Keep in mind that assets are typically "protected" by the auto-namespacing enabled through package having being configured to the name of the project. In the default configuration these assets will automatically get assigned to the asset ID on the right hand side.

source/asset/icon/save.png => "notebook/icon/save.png"

To use these assets pass the asset ID through core.io.Asset.toUri("assetId") => fullUri. In Jasy powered projects you don't have to deal (and shouldn't deal) with file system locations (or relative paths) anymore.

To override icons from e.g. your companies icon pool, the behavior of this ID assignment changes. This means you have to have a sub folder which represents your application name as well as one representing the name of the other project e.g.:

source/asset/notebook/icon/save.png => "notebook/icon/save.png"
source/asset/common/logo.png => "common/logo.png"

The last asset file overrides the asset "common/logo.png" which is also available through a project called common. This simply works then registering "common" as a requirement to the "notebook" application.

The default of injecting the project name automatically in the namespaces is a good default for most projects. If you have more complex scenarios where you have to override single assets you can still achieve them by resetting package in your jasyproject.json to an empty string.

Translations

Translations behave similar to assets, but there is no namespacing at all. All IDs used with the translation engine are regarded as top-level. This is because one normally prefer English sentences like Save to... in code instead of logical IDs for translation files. It makes not really a lot of sense to namespace plain sentences.

You can still achieve something like this – if you really want to – using IDs instead of sentences and building them with namespaces in mind like notebook.preferences.OptionTitle. Just keep in mind that IDs don't easily allow you to use any placeholders and make it visible for translators where dynamic data is planned to be inserted e.g. Copying file %1 of %2... is easily translated to e.g. German Kopiere Datei %1 von %2.... Not so easy with a translation ID like notebook.CopyProgress.

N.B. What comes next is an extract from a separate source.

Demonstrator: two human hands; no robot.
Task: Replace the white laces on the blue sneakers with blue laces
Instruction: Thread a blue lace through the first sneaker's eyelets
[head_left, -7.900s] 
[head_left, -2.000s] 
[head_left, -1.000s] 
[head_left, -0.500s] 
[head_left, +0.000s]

Translation files are merged per language e.g. all de.po files are merged into one. As the translation system support language variants as well, you might also have a e.g. de_AT.po file. If your application figures out that the user comes from Austria you would select the de_AT locale. The merge happens on translation level first. On a second round the resolution variant (de_AT) => language (de) => default (en) => code (en) happens and leads to a final lookup table for the given language. This behavior is basically identical to every other gettext implementation. Please note that this means that text from a library project which is placed in a file de_DE.po is of higher priority than the same text in your location project's de.po file.